Saying Yes!! (or at least Maybe) to NO SQL

Since the beginning of this year, the amount of chatter around the “NO SQL” (Not Only SQL) topic has increased. EDW conference seems to have made more people aware and whether on LinkedIn or other forums, there is a health amount of information exchange going on.

  • Some are excited about the possibility of a new way to analyze data
  • Others think this would make data quality management even more difficult

I think both groups are right. I also think it wouldn’t necessarily make data quality management more difficult, but make the challenge more obvious.

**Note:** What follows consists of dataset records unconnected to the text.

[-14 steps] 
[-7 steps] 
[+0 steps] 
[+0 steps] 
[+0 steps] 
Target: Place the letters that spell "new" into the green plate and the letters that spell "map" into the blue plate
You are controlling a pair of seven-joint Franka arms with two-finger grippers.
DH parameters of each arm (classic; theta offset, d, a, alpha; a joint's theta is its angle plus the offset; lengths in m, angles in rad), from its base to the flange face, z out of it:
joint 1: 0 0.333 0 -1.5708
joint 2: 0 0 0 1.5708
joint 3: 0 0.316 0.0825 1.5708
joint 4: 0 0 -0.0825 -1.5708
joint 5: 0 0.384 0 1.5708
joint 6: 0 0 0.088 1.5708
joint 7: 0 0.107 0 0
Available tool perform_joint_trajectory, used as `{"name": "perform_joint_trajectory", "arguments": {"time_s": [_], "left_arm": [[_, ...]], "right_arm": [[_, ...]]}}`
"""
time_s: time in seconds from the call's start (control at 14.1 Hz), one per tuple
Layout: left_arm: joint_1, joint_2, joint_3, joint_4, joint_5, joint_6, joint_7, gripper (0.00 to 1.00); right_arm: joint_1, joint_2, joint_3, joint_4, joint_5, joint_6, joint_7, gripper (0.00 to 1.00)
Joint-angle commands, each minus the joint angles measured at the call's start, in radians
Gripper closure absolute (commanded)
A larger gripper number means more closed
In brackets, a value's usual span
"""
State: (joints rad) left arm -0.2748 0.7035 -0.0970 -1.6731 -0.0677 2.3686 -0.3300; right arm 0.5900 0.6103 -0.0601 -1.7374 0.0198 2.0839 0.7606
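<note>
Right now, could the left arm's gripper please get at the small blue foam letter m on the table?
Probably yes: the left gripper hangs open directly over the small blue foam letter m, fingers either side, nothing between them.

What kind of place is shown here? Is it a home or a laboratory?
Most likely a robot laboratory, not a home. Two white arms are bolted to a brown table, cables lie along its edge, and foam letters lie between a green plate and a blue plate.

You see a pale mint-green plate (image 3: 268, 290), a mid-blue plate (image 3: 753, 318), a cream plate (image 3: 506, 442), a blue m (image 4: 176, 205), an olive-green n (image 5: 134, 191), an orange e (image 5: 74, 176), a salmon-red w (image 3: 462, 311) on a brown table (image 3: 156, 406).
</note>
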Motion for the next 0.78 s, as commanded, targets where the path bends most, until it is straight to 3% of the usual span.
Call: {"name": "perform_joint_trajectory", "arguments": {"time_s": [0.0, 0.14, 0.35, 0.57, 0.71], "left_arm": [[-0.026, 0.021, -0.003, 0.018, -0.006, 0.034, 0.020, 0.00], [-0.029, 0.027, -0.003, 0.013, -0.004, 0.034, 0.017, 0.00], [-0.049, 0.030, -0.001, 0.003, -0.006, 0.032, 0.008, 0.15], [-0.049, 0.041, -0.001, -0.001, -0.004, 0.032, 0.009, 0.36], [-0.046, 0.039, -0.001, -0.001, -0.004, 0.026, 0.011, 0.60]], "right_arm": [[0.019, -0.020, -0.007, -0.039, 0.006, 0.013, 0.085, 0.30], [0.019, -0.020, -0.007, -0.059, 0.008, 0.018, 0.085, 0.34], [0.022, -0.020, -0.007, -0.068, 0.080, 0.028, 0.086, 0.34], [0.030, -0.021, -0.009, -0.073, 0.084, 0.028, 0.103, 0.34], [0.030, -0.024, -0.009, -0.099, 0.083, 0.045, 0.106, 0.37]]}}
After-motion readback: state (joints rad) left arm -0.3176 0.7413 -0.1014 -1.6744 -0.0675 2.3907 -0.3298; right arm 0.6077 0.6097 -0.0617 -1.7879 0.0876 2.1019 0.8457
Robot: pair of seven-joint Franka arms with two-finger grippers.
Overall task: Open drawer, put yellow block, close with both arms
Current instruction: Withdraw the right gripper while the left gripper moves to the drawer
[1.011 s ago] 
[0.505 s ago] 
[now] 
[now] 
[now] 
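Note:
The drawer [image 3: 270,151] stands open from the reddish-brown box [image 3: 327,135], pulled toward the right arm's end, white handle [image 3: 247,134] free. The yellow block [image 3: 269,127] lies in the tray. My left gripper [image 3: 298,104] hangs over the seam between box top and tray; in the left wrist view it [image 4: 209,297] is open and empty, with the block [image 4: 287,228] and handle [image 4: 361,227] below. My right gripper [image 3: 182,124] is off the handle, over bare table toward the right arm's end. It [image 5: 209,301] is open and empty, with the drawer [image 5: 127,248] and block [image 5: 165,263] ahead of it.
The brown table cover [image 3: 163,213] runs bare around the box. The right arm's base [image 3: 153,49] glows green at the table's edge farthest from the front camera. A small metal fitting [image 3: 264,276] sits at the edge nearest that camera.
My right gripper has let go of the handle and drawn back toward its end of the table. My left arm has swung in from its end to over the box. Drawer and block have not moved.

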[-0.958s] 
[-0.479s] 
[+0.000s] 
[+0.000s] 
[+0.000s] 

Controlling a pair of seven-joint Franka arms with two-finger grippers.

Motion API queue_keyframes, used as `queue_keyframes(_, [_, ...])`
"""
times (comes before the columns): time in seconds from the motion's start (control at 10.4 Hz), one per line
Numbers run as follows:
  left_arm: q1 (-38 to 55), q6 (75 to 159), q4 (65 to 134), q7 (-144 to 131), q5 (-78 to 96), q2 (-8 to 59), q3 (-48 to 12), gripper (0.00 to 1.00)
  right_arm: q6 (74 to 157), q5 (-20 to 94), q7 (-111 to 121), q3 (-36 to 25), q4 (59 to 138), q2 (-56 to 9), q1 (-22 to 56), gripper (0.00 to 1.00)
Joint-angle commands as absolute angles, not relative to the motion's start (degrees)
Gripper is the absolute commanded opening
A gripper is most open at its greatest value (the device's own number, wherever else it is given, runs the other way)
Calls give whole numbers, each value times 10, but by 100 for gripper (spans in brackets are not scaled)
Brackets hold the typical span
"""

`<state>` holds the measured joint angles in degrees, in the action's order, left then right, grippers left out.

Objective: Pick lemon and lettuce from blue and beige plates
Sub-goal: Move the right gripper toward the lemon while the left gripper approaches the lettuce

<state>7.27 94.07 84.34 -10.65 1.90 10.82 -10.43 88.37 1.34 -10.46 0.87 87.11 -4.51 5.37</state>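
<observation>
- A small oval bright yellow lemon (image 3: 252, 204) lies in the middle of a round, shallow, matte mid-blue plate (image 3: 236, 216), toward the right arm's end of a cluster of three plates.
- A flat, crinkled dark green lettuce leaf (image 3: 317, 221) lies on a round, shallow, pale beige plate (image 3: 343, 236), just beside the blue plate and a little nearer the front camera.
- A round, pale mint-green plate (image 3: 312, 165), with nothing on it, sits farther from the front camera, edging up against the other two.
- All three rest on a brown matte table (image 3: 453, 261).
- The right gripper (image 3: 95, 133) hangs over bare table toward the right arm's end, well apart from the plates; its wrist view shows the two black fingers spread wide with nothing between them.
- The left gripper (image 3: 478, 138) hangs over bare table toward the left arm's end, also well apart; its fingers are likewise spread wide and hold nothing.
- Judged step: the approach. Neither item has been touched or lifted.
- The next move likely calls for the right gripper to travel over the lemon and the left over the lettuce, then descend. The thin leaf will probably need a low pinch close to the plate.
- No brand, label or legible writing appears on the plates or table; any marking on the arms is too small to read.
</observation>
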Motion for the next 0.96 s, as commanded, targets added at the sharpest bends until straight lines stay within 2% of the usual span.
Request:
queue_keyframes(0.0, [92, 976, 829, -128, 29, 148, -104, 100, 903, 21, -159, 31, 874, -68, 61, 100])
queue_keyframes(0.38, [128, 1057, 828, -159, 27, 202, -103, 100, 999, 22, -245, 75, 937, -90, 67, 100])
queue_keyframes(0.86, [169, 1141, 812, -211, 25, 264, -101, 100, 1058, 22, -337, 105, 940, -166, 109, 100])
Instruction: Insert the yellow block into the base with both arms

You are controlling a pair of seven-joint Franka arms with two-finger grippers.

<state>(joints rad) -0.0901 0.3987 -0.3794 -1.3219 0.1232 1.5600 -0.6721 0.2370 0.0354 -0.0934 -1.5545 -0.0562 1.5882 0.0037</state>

Where we all seem to agree on is the need to understand what the different tools are and the core strengths of different approaches. I think as a data profession, we need to be personally accountable to understand what can offer value to our colleagues and customers, and even if we don’t have a lot of time for research. I fundamentally believe that even if I don’t make the time to be aware of how a new technology or process may be of use, if the value (or marketing 🙂 is good enough, others will experiment and then when things stick, we may be playing catchup. I think it would be an err for the data profession is to repeat the same mistakes that were made when XML was first becoming popular and leaving these data structure definitions to the developers.

So saying Yes, No, or at least Maybe to NO SQL or any other innovation it up to us. In many instances, our experience with past technologies (relational, IMS…) can carry forward to how new technologies can make older approaches more scalable and viable. For the truely innovative thinking, it should at least be interesting enough to do some reading on it.

We live in “interesting times”, with the excitement and challenges of it all.